CASE STUDY: O preço da liberdade

«Talvez não surpreenda que as pessoas mais propensas a sacrificar a sua liberdade cívica são as pessoas com maior risco de perder a vida com a covid-19. Mas será isto resultado de estas pessoas serem diferentes das outras, ou antes revela que para a maioria de nós, quando o risco aumenta, estamos dispostos a sacrificar a liberdade? Ou seja, há um trade-off entre os desejos por saúde e por liberdade? Para responder a esta pergunta, os economistas compararam as pessoas para quem o risco de saúde é elevado e que viviam em zonas onde a taxa de infeção era alta, com as pessoas também no grupo de risco mas que vivem em zonas com poucos casos. Os dados revelam uma associação muito forte: quando o risco aumenta, o apoio à redução das liberdades civis é maior.

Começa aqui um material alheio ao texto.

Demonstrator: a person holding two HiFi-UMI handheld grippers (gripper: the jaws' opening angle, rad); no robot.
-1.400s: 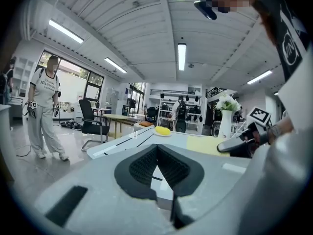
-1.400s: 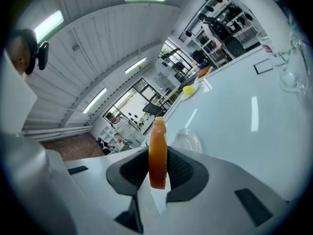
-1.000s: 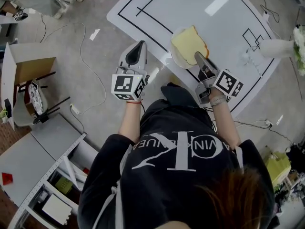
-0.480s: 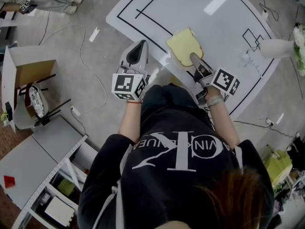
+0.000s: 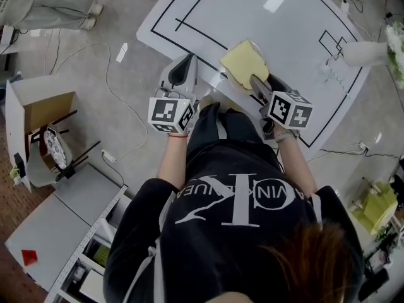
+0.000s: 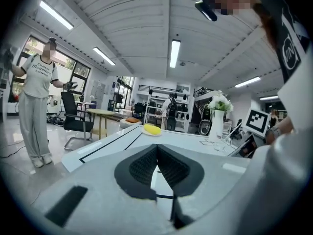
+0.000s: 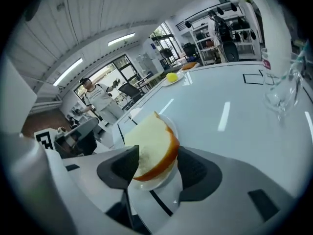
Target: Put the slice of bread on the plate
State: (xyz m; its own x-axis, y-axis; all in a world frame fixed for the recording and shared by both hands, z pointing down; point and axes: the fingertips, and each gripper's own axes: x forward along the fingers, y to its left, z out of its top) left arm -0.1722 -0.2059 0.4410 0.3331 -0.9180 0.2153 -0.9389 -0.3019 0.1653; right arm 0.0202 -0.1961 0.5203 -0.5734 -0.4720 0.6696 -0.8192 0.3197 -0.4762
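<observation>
The slice of bread (image 5: 243, 62), pale with a brown crust, lies on the small white plate (image 5: 225, 79) at the near edge of the white table (image 5: 284, 24). My right gripper (image 5: 255, 81) points down at the slice's near end. Its jaws are opening, with the bread (image 7: 151, 151) between them over the plate (image 7: 152, 182); a thin gap shows at the right pad. My left gripper (image 5: 184, 65) hovers shut and empty at the table's edge, left of the plate. In the left gripper view its pads (image 6: 157, 148) meet at the tips.
A white vase with flowers (image 5: 361, 52) and a clear glass (image 7: 281, 94) stand at the table's right. A yellow item on a plate (image 6: 152, 129) sits at the far end. An open cardboard box (image 5: 31, 100) and cables lie on the floor; a person (image 6: 36, 106) stands left.
The bread, held tilted above the plate before, now lies flat on it. The right gripper's jaws have spread apart and the gripper has rolled. The left gripper barely moved.
</observation>
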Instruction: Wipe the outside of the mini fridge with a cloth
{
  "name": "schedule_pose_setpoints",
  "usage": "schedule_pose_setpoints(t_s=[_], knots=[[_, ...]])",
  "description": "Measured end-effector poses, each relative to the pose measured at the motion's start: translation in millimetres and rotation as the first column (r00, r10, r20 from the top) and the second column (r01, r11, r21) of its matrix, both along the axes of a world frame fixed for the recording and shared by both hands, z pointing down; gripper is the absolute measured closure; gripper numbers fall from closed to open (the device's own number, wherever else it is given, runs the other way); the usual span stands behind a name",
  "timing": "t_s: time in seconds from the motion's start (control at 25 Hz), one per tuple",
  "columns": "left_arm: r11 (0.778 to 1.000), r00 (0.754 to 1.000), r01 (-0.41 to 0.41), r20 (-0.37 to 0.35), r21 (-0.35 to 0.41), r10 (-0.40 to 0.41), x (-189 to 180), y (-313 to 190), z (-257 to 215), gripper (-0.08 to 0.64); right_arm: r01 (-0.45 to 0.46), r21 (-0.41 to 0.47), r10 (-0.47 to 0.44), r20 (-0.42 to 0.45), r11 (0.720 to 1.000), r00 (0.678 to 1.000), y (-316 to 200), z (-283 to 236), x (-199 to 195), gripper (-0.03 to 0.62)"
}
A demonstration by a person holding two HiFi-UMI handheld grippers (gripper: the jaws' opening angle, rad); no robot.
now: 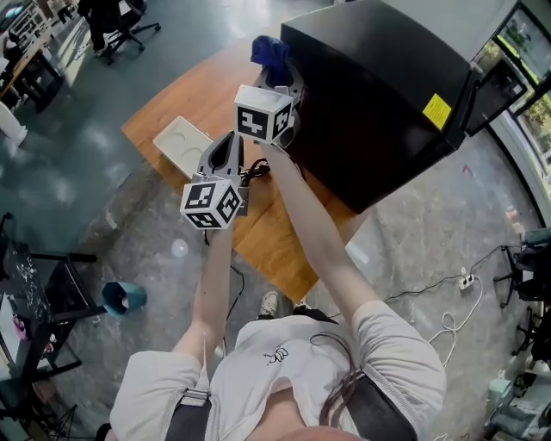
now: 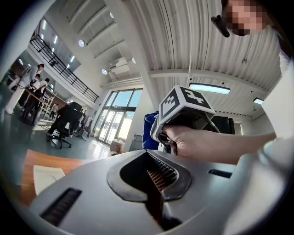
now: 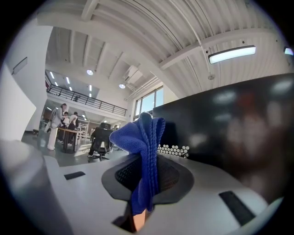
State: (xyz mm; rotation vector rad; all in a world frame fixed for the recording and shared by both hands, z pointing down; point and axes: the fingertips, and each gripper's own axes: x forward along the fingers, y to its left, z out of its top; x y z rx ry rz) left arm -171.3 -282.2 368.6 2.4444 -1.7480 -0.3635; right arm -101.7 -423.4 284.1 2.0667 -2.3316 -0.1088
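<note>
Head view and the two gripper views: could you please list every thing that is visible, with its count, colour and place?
mini fridge: 1, black, at the table's right end
sticker: 1, yellow, on the mini fridge
cloth: 1, blue, beside the mini fridge's left side, held in the right gripper's jaws
table: 1, brown wood, centre
tray: 1, white, on the table near its left edge
office chair: 1, black, on the floor, top left
container: 1, teal, on the floor, left
power strip: 1, white, on the floor, right
left gripper: 1, grey, over the table, jaws together with nothing between them
right gripper: 1, grey, jaws shut on the cloth
</note>
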Motion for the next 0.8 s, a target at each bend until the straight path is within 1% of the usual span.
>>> schedule_pose_setpoints(t_s=[0.2,0.4,0.52,0.8], knots=[[1.0,1.0,0.005,-0.001,-0.002,-0.005,-2,4,1,0.555,-0.019,-0.006,0.02,0.025,1.0,1.0,4,1,9,0.523],[1.0,1.0,0.001,-0.002,0.003,-0.001,3,11,-2,0.555,-0.052,0.005,0.052,0.035,0.999,0.998,19,-2,28,0.523],[1.0,1.0,-0.006,-0.006,0.002,0.006,9,16,-1,0.555,-0.077,0.009,0.077,0.043,0.997,0.996,34,0,45,0.523],[0.999,0.999,-0.045,-0.012,0.012,0.046,36,26,-2,0.555,-0.14,0.03,0.138,0.044,0.99,0.989,75,0,92,0.523]])
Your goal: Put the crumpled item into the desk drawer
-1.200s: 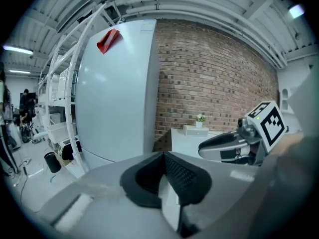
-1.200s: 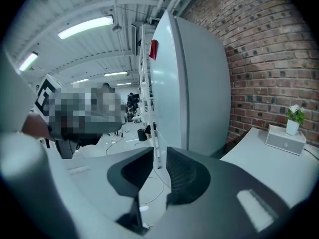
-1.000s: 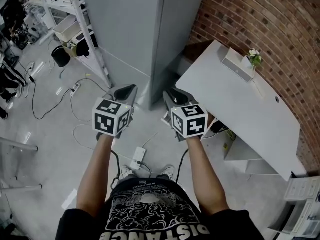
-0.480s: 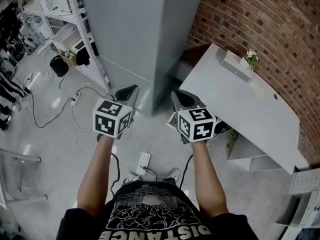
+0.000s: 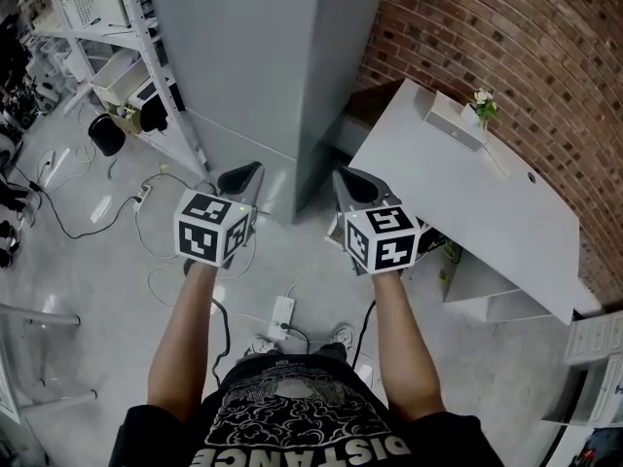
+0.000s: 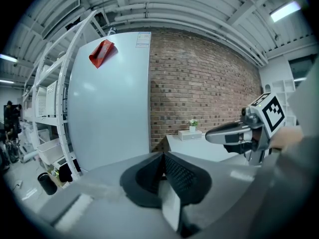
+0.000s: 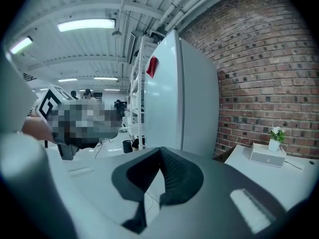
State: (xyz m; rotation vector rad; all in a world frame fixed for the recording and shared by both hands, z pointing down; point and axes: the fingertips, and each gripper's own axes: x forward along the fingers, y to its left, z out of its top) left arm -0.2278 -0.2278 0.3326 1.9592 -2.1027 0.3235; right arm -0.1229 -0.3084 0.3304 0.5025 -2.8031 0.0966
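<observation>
White shelving (image 5: 107, 27) fills the far left of the room, with a black bin (image 5: 102, 134) at its foot and a power strip (image 5: 280, 311) on the bare floor nearer the person. The left tool (image 5: 251, 171) is held in the air over that floor, its jaws pressed together on nothing. Ahead stands a tall grey cabinet (image 5: 263, 56). It carries a red tag (image 6: 102, 53) and a paper label beside it, whose print is too small to read. The right tool (image 5: 348, 181) hangs level with the left one; its jaws have just been closing and now meet, with nothing between them.

Further right, a white desk (image 5: 458, 193) stands against the brick wall (image 5: 526, 47). A white box (image 5: 453, 123) and a small plant (image 5: 481, 103) sit near its back edge. Under its front edge is a white drawer unit (image 5: 482, 285), probably where the drawer is.

The crumpled item shows in no view, neither on the desk nor in either tool. If it is paper or cloth it should be light, soft and springy. It would be best pinched across its bulk or a raised fold, with the jaws opened first.

The only readable writing is the shirt print, upside down, which seems to say "DISTANCE".
</observation>
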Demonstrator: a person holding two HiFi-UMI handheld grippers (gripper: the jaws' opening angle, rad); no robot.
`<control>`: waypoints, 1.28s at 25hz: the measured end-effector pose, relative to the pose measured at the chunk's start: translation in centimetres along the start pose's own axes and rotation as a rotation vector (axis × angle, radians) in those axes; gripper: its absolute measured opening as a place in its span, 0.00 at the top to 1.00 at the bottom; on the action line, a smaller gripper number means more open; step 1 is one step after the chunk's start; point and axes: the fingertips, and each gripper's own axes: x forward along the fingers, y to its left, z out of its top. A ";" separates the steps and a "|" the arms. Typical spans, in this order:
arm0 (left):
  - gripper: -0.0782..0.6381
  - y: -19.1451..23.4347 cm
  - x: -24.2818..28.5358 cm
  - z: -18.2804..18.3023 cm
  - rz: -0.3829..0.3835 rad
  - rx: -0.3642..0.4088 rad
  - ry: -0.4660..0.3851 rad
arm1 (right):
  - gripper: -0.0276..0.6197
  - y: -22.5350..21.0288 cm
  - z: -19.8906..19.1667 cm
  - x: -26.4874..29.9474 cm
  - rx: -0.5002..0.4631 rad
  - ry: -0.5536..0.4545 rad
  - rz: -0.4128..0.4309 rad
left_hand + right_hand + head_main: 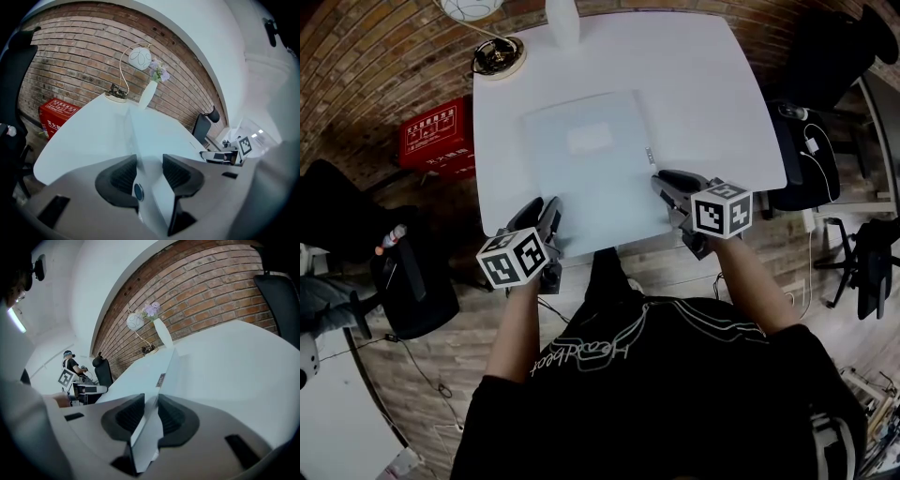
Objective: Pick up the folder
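A pale blue-white folder (591,159) lies flat on the white table (703,84), its near edge reaching over the table's front edge. My left gripper (551,211) is at the folder's near left corner. In the left gripper view the folder (154,131) runs between the dark pads (123,176) of that gripper (150,164), which is shut on it. My right gripper (666,183) is on the folder's near right edge. In the right gripper view the folder (150,376) is pinched in that gripper (151,401), and a corner hangs below the jaws.
At the table's far edge stand a lamp base (497,56) and a white vase (562,23). A red box (439,141) sits on the floor to the left. Black office chairs stand at the right (806,159) and at the left (412,281). A brick wall (70,61) is behind the table.
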 end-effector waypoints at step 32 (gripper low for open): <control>0.48 -2.1 -3.8 -7.7 -0.230 -0.245 0.105 | 0.63 2.6 -7.6 -3.2 0.289 0.052 0.255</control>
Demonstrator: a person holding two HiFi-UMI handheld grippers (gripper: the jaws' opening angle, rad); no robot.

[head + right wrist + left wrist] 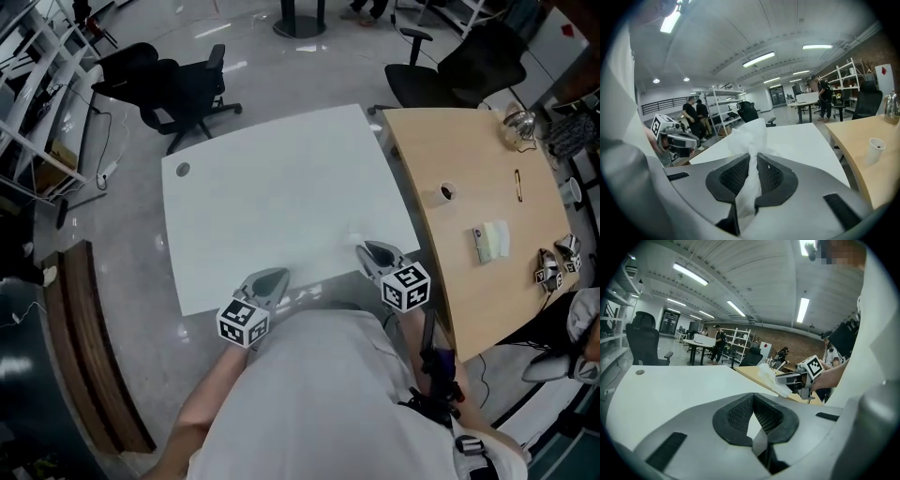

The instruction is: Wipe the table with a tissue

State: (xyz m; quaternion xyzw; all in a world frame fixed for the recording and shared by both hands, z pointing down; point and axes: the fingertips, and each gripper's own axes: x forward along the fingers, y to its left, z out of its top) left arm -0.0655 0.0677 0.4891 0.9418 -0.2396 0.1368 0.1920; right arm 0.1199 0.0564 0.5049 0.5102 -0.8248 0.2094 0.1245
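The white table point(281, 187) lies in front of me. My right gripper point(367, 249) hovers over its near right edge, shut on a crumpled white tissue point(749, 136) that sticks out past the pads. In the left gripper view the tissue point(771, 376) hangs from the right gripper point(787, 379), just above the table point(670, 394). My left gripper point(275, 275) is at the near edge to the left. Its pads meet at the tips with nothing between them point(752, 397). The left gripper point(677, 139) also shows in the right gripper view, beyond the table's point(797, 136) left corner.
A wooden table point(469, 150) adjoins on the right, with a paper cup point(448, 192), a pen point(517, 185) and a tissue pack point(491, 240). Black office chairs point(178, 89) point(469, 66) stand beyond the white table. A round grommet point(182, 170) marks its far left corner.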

Mais interessante talvez é separar esta propensão ao sacrifício da liberdade por grupos. Nos dados, a propensão é maior entre os mais jovens, os mais educados e os que têm maiores rendimentos. Ou seja, ao contrário do que talvez muitos diriam, quanto mais ricas, menos as pessoas se parecem preocupar com a sua liberdade, pelo menos em relação à sua saúde. Que os mais ricos e mais educados põem maior ênfase na saúde não é uma surpresa: todo o negócio privado da saúde se apoia neste facto. Mas a sua falta de entusiasmo em defender as suas liberdades cívicas é mais surpreendente. Assim, embora comparando junho com abril as pessoas no inquérito estejam menos dispostas a sacrificar as liberdade cívicas, isto veio acompanhado da redução no risco de saúde: a propensão a sacrificar liberdade por menos risco de saúde mantém-se constante.

Um resultado interessante tem a ver com a StayAway Covid. As pessoas no inquérito estão a favor de instalar uma app como esta. Mas a um grupo dos inquiridos os economistas revelaram informação sobre como a app tem sido usada na China e na Coreia do Sul, com grande controlo sobre os cidadãos. Depois de saberem isto, as pessoas são muito menos favoráveis a instalar a app. Ou seja, talvez as pessoas deem as suas liberdades como adquiridas, mas depois de as perderem já acham mal. Só que nessa altura, frequentemente, é tarde demais.»

Excerto de As pessoas querem ser livres?, Ricardo Reis no Expresso

Tenho para mim que a história mostra que o povo português valoriza pouco a liberdade e está disposto a abdicar dela com facilidade. Quase cinco décadas de acomodação com reduzida resistência a uma ditadura frouxa (por muito que os poucos resistentes nos queiram vender a ideia de uma ditadura feroz) e outras cinco de acomodação a uma democracia asmática e a tolerância a políticos corruptos e incapazes, mostram isso mesmo.